* Problem statement
Could you please retype the records exactly, minus their pictures?

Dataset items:
=====

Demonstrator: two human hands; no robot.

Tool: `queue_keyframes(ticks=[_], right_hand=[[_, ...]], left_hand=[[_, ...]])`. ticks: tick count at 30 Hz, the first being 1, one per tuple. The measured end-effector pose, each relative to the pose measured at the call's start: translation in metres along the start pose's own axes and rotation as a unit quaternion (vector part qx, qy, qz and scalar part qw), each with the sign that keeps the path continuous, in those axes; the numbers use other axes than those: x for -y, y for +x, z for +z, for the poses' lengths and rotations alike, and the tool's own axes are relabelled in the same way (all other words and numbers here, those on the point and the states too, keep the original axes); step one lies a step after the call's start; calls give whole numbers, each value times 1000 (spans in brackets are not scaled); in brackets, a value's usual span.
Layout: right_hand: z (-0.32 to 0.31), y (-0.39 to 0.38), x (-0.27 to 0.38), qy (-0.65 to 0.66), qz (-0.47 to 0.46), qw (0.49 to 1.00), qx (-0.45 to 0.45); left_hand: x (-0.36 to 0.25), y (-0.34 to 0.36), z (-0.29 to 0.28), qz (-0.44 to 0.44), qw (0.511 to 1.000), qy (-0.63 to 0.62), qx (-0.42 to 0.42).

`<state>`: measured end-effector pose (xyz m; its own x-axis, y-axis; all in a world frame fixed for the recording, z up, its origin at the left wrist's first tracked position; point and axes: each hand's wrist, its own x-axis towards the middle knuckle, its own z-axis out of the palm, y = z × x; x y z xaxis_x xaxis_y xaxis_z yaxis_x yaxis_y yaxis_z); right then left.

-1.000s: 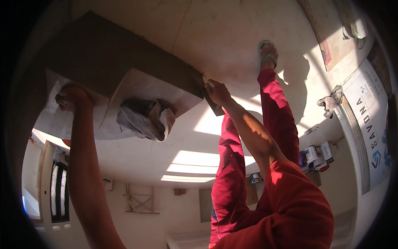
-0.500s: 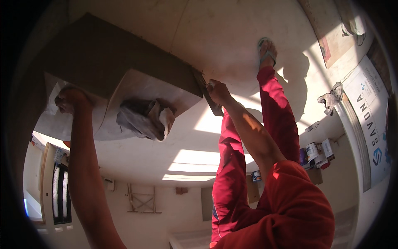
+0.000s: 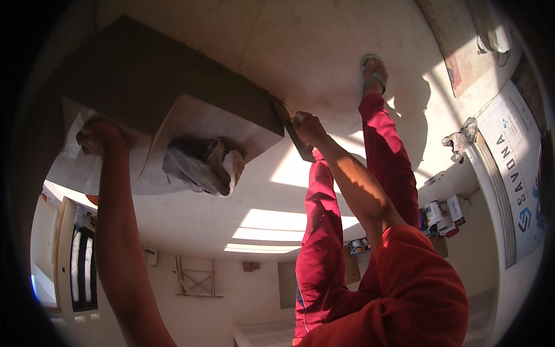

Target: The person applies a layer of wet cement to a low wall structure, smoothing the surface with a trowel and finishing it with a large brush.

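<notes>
My right hand [image 3: 308,128] is closed around a long flat trowel [image 3: 293,128]. Its dark blade lies against the right end of a large dark brown panel-like surface [image 3: 162,69]. My left hand [image 3: 99,137] is a fist over a pale grey sheet-like surface [image 3: 130,150] along the near side of the dark area. What those fingers grip, if anything, is hidden. Between my hands, nearer to the left one, a crumpled grey cloth [image 3: 205,165] lies on the pale surface.
My sandalled foot [image 3: 374,75] stands on the light floor [image 3: 312,75], right of the trowel. At the far right lie another crumpled cloth [image 3: 461,139] and a printed white board [image 3: 511,168]. Boxes and containers [image 3: 442,217] and a wooden frame [image 3: 196,277] are farther off.
My right hand and the trowel have shifted very slightly to the right. The right forearm and elbow have moved a little. My left hand stays in nearly the same place.
</notes>
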<state>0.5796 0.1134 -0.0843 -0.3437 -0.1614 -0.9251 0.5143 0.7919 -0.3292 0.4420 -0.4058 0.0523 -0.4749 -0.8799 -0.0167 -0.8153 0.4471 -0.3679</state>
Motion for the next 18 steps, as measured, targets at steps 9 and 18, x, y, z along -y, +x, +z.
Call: queue_keyframes(ticks=[9, 18], right_hand=[[-21, -37, 90, 10, -16, 999, 43], [9, -1, 68, 9, -10, 1000, -6]], left_hand=[[-12, -7, -14, -61, 989, -133, 18], [10, 10, 14, -39, 998, -47, 1]])
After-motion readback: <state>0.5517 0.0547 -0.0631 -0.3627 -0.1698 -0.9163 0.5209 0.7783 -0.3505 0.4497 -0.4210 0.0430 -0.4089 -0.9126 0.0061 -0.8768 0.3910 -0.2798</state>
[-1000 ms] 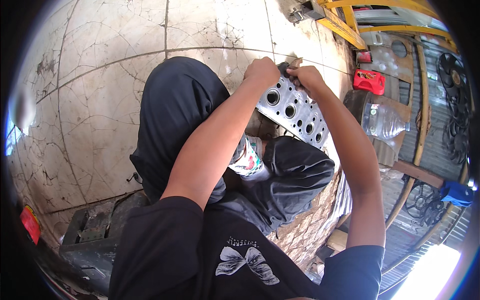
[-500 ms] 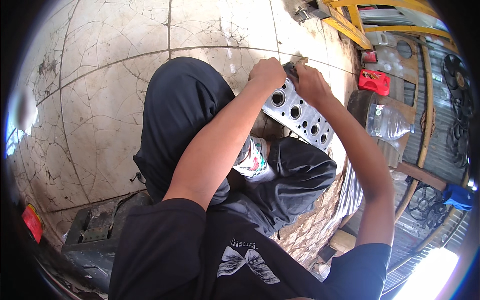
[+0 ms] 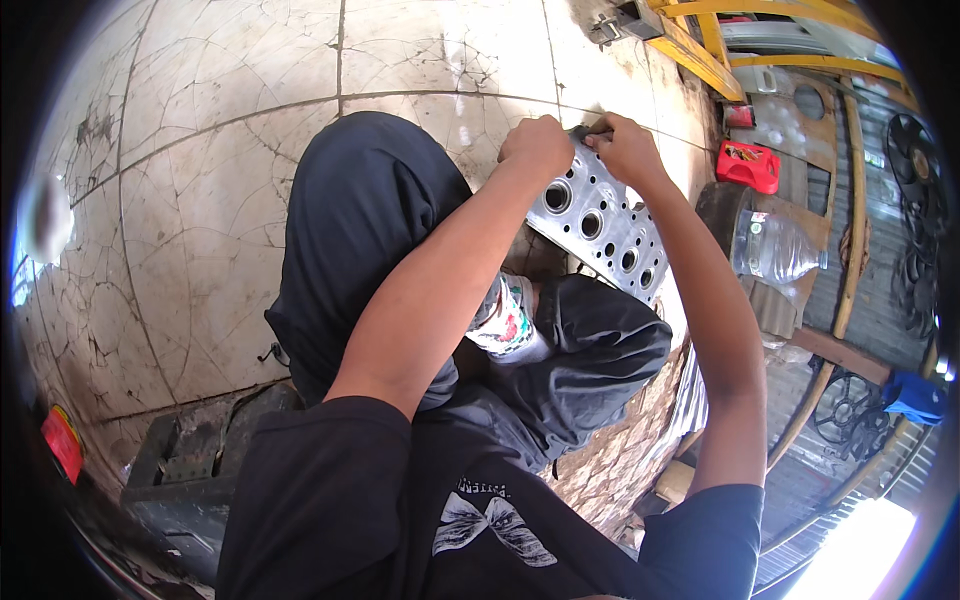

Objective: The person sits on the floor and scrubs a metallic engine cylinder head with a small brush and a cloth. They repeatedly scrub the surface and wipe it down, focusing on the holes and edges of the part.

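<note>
A silvery metal cylinder head (image 3: pixel 605 222) with round ports and small holes lies at a slant beyond my crossed legs. My left hand (image 3: pixel 538 146) is closed at its far left end, knuckles up; the fingertips and whatever they grip are hidden. Beside it, my right hand (image 3: pixel 628 150) is bent over the same end, its fingers pinched together near a small dark piece (image 3: pixel 578 133). That piece sits between the two hands, and its kind cannot be made out.
Cracked pale floor tiles (image 3: pixel 230 190) spread ahead and left. A black box-like case (image 3: pixel 190 470) stands at lower left. To the right are a red container (image 3: pixel 748 167), a clear plastic bottle (image 3: pixel 780 247), a yellow metal frame (image 3: pixel 700 65) and fans leaning on corrugated sheeting.
My right hand has moved slightly farther away, and its forearm has swung left. A brownish scrap at its fingers no longer shows. My left hand stays about where it was.
</note>
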`<state>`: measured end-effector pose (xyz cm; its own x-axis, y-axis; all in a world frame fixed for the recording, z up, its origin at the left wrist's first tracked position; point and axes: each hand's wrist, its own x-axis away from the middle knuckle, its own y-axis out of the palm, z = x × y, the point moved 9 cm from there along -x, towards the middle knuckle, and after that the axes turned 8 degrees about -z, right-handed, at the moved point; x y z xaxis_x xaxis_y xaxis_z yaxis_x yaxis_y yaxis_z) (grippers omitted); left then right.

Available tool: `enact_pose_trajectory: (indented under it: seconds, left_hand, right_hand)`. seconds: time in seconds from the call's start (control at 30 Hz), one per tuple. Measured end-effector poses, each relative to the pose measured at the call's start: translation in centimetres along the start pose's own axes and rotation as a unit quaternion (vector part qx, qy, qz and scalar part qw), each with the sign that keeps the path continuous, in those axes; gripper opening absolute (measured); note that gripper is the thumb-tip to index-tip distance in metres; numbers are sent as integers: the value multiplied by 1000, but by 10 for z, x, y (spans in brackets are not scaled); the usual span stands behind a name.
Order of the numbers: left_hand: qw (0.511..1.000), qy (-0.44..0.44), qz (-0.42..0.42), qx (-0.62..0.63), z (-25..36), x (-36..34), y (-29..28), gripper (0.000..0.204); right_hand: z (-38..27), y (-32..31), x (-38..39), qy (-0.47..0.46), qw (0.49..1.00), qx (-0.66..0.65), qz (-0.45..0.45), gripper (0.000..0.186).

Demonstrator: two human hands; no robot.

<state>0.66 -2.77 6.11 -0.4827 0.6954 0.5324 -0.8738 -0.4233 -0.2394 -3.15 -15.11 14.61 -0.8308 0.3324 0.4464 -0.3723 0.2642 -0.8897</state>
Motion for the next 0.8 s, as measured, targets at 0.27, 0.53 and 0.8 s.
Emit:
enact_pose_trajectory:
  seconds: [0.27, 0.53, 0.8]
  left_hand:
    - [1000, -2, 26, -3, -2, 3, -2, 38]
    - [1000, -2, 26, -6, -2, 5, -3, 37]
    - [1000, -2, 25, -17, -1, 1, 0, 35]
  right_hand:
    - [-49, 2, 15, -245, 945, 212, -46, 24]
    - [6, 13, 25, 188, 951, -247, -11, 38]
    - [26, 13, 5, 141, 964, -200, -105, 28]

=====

* Output
Demonstrator: two human hands; no robot.

Tool: `queue_keyframes(ticks=[_], right_hand=[[_, ...]], left_hand=[[_, ...]])`. ticks: tick count at 30 Hz, the first being 1, one per tuple. The measured end-effector pose, each relative to the pose measured at the call's start: translation in metres along the start pose's own axes and rotation as a unit quaternion (vector part qx, qy, qz and scalar part qw), each with the sign that keeps the path continuous, in those axes; the numbers use other axes than those: x for -y, y for +x, z for +z, for the poses' lengths and rotations alike, and the tool's own axes are relabelled in the same way (all other words and numbers here, those on the point and the states too, keep the original axes); step one lies a step after the call's start; calls give whole numbers, each value times 1000 (spans in brackets are not scaled); in brackets, a value's usual span.
Layout: right_hand: z (-0.32 to 0.31), y (-0.39 to 0.38), x (-0.27 to 0.38), qy (-0.65 to 0.66), qz (-0.47 to 0.46), qw (0.49 to 1.00), qx (-0.45 to 0.45); left_hand: x (-0.36 to 0.25), y (-0.34 to 0.36), z (-0.29 to 0.28), qz (-0.44 to 0.44), qw (0.511 to 1.000), qy (-0.63 to 0.62), qx (-0.42 to 0.42).

`<state>`: measured end-effector pose (xyz m; its own x-axis, y-axis; all in a world frame fixed for the recording, z up, its origin at the left wrist's first tracked position; point and axes: each hand's wrist, its own x-axis towards the middle knuckle, its own z-axis out of the palm, y = z × x; x y z xaxis_x xaxis_y xaxis_z yaxis_x yaxis_y yaxis_z); right then left.

-1.000s: 
-0.500s: 
+0.000s: 

Target: The person applies a layer of wet cement to a low wall structure, smoothing the surface with a trowel and finishing it with a large brush.

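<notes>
My right hand [image 3: 308,128] is closed around a long flat trowel [image 3: 293,128]. Its dark blade lies against the right end of a large dark brown panel-like surface [image 3: 162,69]. My left hand [image 3: 99,137] is a fist over a pale grey sheet-like surface [image 3: 130,150] along the near side of the dark area. What those fingers grip, if anything, is hidden. Between my hands, nearer to the left one, a crumpled grey cloth [image 3: 205,165] lies on the pale surface.
My sandalled foot [image 3: 374,75] stands on the light floor [image 3: 312,75], right of the trowel. At the far right lie another crumpled cloth [image 3: 461,139] and a printed white board [image 3: 511,168]. Boxes and containers [image 3: 442,217] and a wooden frame [image 3: 196,277] are farther off.
My right hand and the trowel have shifted very slightly to the right. The right forearm and elbow have moved a little. My left hand stays in nearly the same place.
</notes>
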<state>0.5796 0.1134 -0.0843 -0.3437 -0.1614 -0.9251 0.5143 0.7919 -0.3292 0.4420 -0.4058 0.0523 -0.4749 -0.8799 -0.0167 -0.8153 0.4471 -0.3679</state>
Motion for the next 18 steps, as measured, targets at steps 9 and 18, x, y, z along -y, +x, +z.
Call: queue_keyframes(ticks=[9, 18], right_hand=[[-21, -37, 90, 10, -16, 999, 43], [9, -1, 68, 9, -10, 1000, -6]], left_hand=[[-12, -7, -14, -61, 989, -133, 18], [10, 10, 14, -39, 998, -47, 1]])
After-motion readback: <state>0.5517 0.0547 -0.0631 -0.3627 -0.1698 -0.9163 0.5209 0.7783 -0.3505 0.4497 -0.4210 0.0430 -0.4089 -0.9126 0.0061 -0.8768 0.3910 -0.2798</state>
[-1000 ms] 
[-500 ms] 
[+0 ms] 

Objective: The person sits on the floor and scrubs a metallic engine cylinder head with a small brush and a cloth. They repeatedly scrub the surface and wipe it down, focusing on the holes and edges of the part.

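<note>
A silvery metal cylinder head (image 3: pixel 605 222) with round ports and small holes lies at a slant beyond my crossed legs. My left hand (image 3: pixel 538 146) is closed at its far left end, knuckles up; the fingertips and whatever they grip are hidden. Beside it, my right hand (image 3: pixel 628 150) is bent over the same end, its fingers pinched together near a small dark piece (image 3: pixel 578 133). That piece sits between the two hands, and its kind cannot be made out.
Cracked pale floor tiles (image 3: pixel 230 190) spread ahead and left. A black box-like case (image 3: pixel 190 470) stands at lower left. To the right are a red container (image 3: pixel 748 167), a clear plastic bottle (image 3: pixel 780 247), a yellow metal frame (image 3: pixel 700 65) and fans leaning on corrugated sheeting.
My right hand has moved slightly farther away, and its forearm has swung left. A brownish scrap at its fingers no longer shows. My left hand stays about where it was.
</note>
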`<state>`: measured end-effector pose (xyz cm; its own x-axis, y-axis; all in a world frame fixed for the recording, z up, its origin at the left wrist's first tracked position; point and axes: each hand's wrist, its own x-axis away from the middle knuckle, its own y-axis out of the palm, z = x × y, the point moved 9 cm from there along -x, towards the middle knuckle, and after that the axes turned 8 degrees about -z, right-handed, at the moved point; x y z xaxis_x xaxis_y xaxis_z yaxis_x yaxis_y yaxis_z) (grippers omitted); left then right.

Available tool: `enact_pose_trajectory: (indented under it: seconds, left_hand, right_hand)`. seconds: time in seconds from the call's start (control at 30 Hz), one per tuple. Measured end-effector poses, each relative to the pose measured at the call's start: translation in centimetres along the start pose's own axes and rotation as a unit quaternion (vector part qx, qy, qz and scalar part qw), each with the sign that keeps the path continuous, in those axes; gripper opening absolute (measured); note that gripper is the thumb-tip to index-tip distance in metres; numbers are sent as integers: the value multiplied by 1000, but by 10 for z, x, y (spans in brackets are not scaled); the usual span stands behind a name.
Order of the numbers: left_hand: qw (0.511..1.000), qy (-0.44..0.44), qz (-0.42..0.42), qx (-0.62..0.63), z (-25..36), x (-36..34), y (-29..28), gripper (0.000..0.204); right_hand: z (-38..27), y (-32..31), x (-38..39), qy (-0.47..0.46), qw (0.49..1.00), qx (-0.66..0.65), qz (-0.45..0.45), gripper (0.000..0.186).

Demonstrator: two human hands; no robot.

<state>0.66 -2.77 6.11 -0.4827 0.6954 0.5324 -0.8738 -0.4233 -0.2394 -3.15 -15.11 14.61 -0.8308 0.3324 0.4464 -0.3723 0.2642 -0.8897</state>
Motion for the next 0.8 s, as measured, targets at 0.27, 0.53 and 0.8 s.
Emit:
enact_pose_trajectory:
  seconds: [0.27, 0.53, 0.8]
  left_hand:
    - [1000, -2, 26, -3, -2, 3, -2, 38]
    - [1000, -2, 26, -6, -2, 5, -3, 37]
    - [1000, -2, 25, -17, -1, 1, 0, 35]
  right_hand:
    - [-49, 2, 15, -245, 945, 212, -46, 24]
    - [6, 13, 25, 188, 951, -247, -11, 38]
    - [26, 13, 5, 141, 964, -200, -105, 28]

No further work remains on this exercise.